Below are the records; locate each line with the word "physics" and copy it.

___ Provided records

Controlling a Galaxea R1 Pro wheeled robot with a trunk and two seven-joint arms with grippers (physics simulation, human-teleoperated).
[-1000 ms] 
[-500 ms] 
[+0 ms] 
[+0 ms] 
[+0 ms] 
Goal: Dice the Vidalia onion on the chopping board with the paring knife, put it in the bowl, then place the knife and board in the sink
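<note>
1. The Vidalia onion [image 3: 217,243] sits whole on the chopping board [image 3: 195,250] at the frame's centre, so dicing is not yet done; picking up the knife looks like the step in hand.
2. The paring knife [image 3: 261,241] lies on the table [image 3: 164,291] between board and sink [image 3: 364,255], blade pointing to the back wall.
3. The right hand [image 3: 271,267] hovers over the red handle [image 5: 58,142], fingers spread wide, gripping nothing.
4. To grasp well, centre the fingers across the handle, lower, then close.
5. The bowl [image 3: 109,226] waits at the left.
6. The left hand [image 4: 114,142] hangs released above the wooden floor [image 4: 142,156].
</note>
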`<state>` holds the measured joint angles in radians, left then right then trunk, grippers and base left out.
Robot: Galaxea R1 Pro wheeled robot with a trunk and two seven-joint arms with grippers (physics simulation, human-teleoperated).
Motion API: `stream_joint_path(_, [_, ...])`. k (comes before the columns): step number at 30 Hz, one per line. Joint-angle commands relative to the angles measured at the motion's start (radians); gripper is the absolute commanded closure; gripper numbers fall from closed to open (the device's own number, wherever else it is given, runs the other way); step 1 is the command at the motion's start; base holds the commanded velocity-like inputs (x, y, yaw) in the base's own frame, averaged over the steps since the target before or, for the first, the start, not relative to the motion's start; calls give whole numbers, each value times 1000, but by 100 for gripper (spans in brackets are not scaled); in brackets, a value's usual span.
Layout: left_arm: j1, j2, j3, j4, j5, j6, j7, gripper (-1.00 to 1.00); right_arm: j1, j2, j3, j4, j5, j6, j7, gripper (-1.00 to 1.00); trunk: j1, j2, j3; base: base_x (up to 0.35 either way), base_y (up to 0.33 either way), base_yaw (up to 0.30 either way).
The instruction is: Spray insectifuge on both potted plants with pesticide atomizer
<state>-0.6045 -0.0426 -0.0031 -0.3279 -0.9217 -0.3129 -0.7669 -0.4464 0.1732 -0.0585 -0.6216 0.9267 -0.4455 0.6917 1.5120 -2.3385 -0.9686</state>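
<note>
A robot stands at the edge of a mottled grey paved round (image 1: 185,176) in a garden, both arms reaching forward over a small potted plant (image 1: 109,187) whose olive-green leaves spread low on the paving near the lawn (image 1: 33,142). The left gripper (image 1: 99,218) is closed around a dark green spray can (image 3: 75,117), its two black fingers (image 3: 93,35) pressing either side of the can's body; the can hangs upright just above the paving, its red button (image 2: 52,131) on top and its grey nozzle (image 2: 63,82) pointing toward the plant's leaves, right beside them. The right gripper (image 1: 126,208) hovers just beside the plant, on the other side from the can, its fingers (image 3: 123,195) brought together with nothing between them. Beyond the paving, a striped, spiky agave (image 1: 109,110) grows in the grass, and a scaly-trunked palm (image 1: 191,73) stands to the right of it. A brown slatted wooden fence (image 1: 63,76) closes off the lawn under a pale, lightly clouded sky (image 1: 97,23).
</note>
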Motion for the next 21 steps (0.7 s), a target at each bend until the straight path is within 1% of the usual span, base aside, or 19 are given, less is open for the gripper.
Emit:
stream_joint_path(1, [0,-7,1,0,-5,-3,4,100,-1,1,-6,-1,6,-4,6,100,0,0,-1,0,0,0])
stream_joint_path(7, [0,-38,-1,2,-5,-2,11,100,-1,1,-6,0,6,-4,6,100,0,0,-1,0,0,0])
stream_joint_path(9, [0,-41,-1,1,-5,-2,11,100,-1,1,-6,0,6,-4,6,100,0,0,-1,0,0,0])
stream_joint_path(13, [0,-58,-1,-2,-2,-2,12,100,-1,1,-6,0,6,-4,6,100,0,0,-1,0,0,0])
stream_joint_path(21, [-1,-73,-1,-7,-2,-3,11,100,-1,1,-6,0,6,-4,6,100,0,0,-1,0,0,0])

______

**Task response**
Controlling a Galaxea R1 Pro wheeled robot with a trunk and two seven-joint arms with grippers (physics simulation, human-teleoperated).
Robot: Galaxea R1 Pro wheeled robot with a trunk and two seven-joint arms with grippers (physics simulation, human-teleoperated).

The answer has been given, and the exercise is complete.